The fun continued the rest of the way to Kew Bridge – sporadic bike lanes, terrible signage and tense moments when, with railings to my left, a bus cut narrowly past me to get to a bus stop.
I reached the Bell and Crown pub with a new appreciation for London’s cyclists and a grumbling stomach. “Sorry, the kitchen is closed” the barman told me. Mmm, coffee and mixed nuts for me then. After half an hour I decided to head home for something more substantial.
I took the single carriageway Boston Manor road on the way back. It may have been the hunger, the physical exertion or just the fact that EVERYONE ELSE SUCKS but within minutes I was angry. Next time you think London’s cyclists are all twats, try and ride a bike in London. It’s enough to drive you Absolutely. Fucking. Crazy. Here’s why:
Cycle lanes are a JOKE
Abruptly ending just as the road narrows and railings begin, dotted with obstacles or just plain ridiculous. You need a PhD in London cycle paths just to make any sense of it.
All the good cycle lanes have cars parked on them
We want to use the cycle lanes, honestly we do. But most of the time we just can’t.
Parking here is actually legal. Honestly, the mind boggles…
This is probably not legal, but that doesn’t stop anyone..
I’m hungry and tired and I have to peddle
Maybe they’ve mis-timed their lunch break, maybe they’re on their way home for dinner after a long day at work. Either way, that blood sugar is on its way down with every pump of that obnoxiously lyrca-clad leg. And it’s raining too. Fuck with them at your peril!
It’s not a sign. It’s an insult.
Would a helpful “Cycle Lane Ends in 10m” sign be too much to ask? Signage for cyclists in London is pretty limited. We’re generally at the mercy of white squiggles on the road, which usually have a car parked over them. Once in a while, though, the local authorities really outdo themselves…
Some kind of modern art? No it’s a ridiculous sign denoting a ridiculous route. Just keep turning left until you get dizzy..
Motorists Hate You…
Their impatience is palpable. Sometimes it’s articulated. Sometimes it even gets violent.
Tweets like this are common:
Not forgetting the famous Emma Way:
The hashtag #bloodycyclists has now been reclaimed by tweeting cyclists (not while on the bike please!).

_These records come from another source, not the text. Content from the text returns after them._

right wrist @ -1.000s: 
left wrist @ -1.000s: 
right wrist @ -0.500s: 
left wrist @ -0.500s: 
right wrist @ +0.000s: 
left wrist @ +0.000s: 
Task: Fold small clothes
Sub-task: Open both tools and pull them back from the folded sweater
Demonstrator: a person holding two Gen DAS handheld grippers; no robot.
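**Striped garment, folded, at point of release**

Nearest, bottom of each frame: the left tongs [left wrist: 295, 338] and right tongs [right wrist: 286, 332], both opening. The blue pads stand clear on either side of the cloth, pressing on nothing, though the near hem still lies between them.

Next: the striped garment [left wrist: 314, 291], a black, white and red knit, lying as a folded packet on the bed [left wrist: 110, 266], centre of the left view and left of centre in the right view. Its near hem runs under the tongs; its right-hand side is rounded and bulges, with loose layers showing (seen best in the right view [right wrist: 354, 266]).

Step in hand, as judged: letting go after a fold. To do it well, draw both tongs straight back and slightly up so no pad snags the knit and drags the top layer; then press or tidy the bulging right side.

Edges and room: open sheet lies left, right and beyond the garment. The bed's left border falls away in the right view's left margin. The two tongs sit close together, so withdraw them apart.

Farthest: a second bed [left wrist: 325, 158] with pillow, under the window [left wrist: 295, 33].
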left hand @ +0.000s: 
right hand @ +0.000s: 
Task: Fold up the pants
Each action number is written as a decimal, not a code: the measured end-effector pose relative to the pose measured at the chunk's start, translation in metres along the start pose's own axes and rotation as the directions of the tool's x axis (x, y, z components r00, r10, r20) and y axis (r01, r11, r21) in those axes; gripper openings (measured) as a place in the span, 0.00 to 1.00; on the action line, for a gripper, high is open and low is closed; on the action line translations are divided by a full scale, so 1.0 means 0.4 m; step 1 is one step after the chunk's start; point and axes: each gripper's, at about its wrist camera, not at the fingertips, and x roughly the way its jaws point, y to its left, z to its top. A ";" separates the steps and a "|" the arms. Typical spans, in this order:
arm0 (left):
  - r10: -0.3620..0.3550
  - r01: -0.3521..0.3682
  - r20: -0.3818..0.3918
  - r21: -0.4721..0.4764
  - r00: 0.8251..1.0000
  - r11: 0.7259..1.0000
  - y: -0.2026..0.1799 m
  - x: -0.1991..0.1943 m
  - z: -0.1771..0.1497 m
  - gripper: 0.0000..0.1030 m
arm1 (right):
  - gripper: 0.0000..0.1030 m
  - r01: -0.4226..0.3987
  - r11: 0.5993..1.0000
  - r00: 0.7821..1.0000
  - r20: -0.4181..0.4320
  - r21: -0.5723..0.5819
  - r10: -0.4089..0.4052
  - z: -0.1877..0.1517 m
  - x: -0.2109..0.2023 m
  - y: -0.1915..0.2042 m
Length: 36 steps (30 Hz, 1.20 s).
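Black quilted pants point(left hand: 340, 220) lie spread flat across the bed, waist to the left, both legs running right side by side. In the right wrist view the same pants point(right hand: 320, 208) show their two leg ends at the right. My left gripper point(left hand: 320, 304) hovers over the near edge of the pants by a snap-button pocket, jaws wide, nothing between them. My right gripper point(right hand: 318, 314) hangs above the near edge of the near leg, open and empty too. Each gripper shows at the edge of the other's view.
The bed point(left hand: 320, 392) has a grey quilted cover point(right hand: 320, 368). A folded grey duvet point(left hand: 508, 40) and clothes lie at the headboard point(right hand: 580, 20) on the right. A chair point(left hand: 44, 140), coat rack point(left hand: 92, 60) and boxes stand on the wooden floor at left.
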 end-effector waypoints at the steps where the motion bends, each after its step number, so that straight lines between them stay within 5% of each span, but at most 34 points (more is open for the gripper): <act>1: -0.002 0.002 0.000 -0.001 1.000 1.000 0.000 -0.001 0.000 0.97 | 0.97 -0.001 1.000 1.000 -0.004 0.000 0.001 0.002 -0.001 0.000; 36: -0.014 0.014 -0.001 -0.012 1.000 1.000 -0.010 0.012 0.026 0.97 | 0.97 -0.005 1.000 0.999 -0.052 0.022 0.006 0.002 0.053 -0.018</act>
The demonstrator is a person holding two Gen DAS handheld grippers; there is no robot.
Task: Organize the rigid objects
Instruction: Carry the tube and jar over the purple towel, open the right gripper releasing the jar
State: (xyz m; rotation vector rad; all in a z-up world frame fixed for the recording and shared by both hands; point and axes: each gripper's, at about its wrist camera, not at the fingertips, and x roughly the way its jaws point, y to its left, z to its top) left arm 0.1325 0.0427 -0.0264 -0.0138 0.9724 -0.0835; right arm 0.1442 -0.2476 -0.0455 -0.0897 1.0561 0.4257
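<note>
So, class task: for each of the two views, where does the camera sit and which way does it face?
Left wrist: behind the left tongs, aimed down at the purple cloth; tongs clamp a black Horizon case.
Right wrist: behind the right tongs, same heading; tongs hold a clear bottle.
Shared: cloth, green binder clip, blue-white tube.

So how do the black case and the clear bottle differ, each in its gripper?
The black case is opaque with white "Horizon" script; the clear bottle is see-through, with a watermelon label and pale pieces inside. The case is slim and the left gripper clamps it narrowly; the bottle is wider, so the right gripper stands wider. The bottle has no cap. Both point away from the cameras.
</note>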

The us-vs-them mentality doesn’t just come from one side but considering how vulnerable cyclists are in the face of hatred from motorists, it’s no wonder they get defensive.
.. So do pedestrians
You’re not wanted on the road but you’re sure as hell not wanted on the pavement either – in fact it’s not strictly legal to cycle on the pavement. Your only safe haven is the bike lane but pedestrians will happily walk on them and then get offended if you ring your bell at them.
The big Road Tax myth
Two words that can make any cyclist see red: Road Tax. You’ll be surprised how many cyclists have had it shouted at them, usually just after complaining to a driver for putting them at risk: “At least I pay Road Tax!”
As IPayRoadTax.com is trying to hammer in to people, there is no such thing as road tax. There is car tax but even that doesn’t necessarily go exclusively to paying for roads. Maintaining the road network, pavements and cycle lanes is paid for out of government coffers and by local authorities, which means we all pay for it and therefore all have every right to benefit from it.
The air isn’t fit for purpose
Pollution-related diseases and even deaths are on the rise thanks to all those diesel-powered bicycles. Oh wait…
Air pollution KILLS more than 4000 people every year! In fact, the air is so polluted, we’re sometimes even warned against cycling. Talk about vicious cycle.
So if you’re driving and a cyclist looks at you like you’re the scourge of society, can you really blame them?
Some cyclists really are just twats
It’s true. There’s always one.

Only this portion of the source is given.